Грузди лежали в миске с ледяной водой, тугие и скользкие, и к ним стояла плошка сметаны такой густоты, что ложка держалась в ней стоймя. Рядом стояла капуста, квашенная с клюквой и тмином, и хрустела она на зубах, как первый ледок под каблуком. Мочёные яблоки сводили скулы кисло-сладким вкусом и отдавали дубовой бочкой. Солёные огурцы, мелкие и пупырчатые, ломались пополам с сухим щелчком. На доске лежала копчёная стерлядь, ещё тёплая, и кожа снималась с неё чулком, открывая плотное розовое мясо. Под полотенцем парил чугунок с картошкой в мундире, посыпанной укропом, и её полагалось разламывать надвое, обжигая пальцы, и класть в разлом кусок холодного масла, чтобы оно уходило внутрь.
Наливку ставили на клюкве ещё с прошлой осени. Была она тёмная и густая, кислая ровно настолько, чтобы не отдавать сиропом, из погреба её принесли ледяной, и по горлу она шла медленно, разворачиваясь в груди ровным теплом. К ней держали брусничный морс, тоже холодный, и им гасили наливку, чтобы можно было пить дальше.
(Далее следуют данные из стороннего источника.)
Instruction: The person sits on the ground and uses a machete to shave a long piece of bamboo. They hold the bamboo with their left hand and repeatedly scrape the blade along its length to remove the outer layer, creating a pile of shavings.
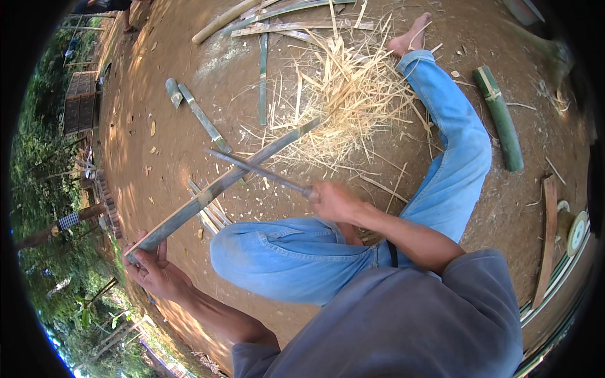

Собирал всё это мажордом Савва Михайлович по моей просьбе, и записку я нарочно послал ему, а не на кухню. Жан-Пьер Дюбуа про сегодняшнюю трапезу не знал. Княжеский повар готовил отменно, просто не то, что люблю я. Тарелки он всегда подавал размером с тележное колесо, еды посередине на два укуса, вокруг три соуса, выведенные вензелями, и всё это полагалось сперва разглядывать, восторгаясь, а потом уже искать, чем там наесться. Узнай он, что Великий князь сидит в предбаннике и ест печёную картошку руками, заедая капустой и рыбой, получил бы вывих прекрасного.
Синеус завернулся в простыню, сел на лавку, налил себе и мне, выпил и посидел, глядя в пол. Ели мы обстоятельно и почти без слов. Брат брал стерлядь руками, обсасывал пальцы и щурился, картошку ломал по-солдатски, и масла клал столько, что оно текло по запястью. По тому, как он ел, всегда было видно, где он провёл последние двадцать лет: не жадно, а очень внимательно, будто каждый кусок полагалось ещё и запомнить.
– У меня к тебе разговор, – выговорил он наконец. – Начну с того, что дела у меня скверные.
– Начинай.
– Стрелецкий корпус работает, – Синеус повертел в пальцах пустую стопку, поставил её и посмотрел на меня прямо. – Работает, пока работаю я. За последнюю неделю три решения приняты с опозданием. Ярославский полк двое суток ждал, пока я вернусь с Оки, чтобы получить право снять роту с Пограничья. Костромичи прислали запрос на боеприпасы, и он лежал у меня в сумке, пока я мотался по Владимиру. Третье не назову, потому что глупость полная. Ни одно из этих дел не стоило моей подписи, и все три её ждали.
Я молчал и слушал, а он вдруг усмехнулся и постучал себя костяшкой по виску.
– Весь корпус, получается, вот здесь. Полки, люди, склады, кто в отпуске, у кого вдова на довольствии, где какой мост держит грузовик, а где не держит. Ни одной бумажки я сюда не привёз, потому что мне бумажки не нужны.
Он опустил руку и договорил уже без усмешки:
– В этом и беда.
Хорошо, когда человек сам ставит себе диагноз. Такие лечатся быстро.
Утешать его я не стал, потому что утешение он принял бы за одолжение. Я налил обоим, отставил графин с морсом и заговорил о том, что видел сам.
– Знакомая болезнь, – я подцепил огурец и хрустнул им. – Саркел помнишь?
– Такое забудешь, – брат чуть сощурился. – Трое суток я держал войско на твоём имени и на честном слове.
Тогда мне рассадили бедро так, что я чудом не истёк кровью и сутки пролежал в бреду. Четыре тысячи человек стояли и ждали, пока я очнусь, потому что каждый сотник знал свой кусок, а целое знал я один. На второй день противник уже ушёл за реку с обозами, до которых мне оставался один переход.
После этого я приблизил к себе двух человек и велел им вызубрить всё, что знаю сам. Один не справился с ответственностью, второй оказался умнее, чем ему полагалось, и его пришлось убрать. Тогда я не понимал главного, а теперь понимаю: заменять голову другой головой бессмысленно. Ставить надо не человека, а порядок, который переживёт любую голову. Армия, которая держится на одном лишь полководце, умирает вместе с ним.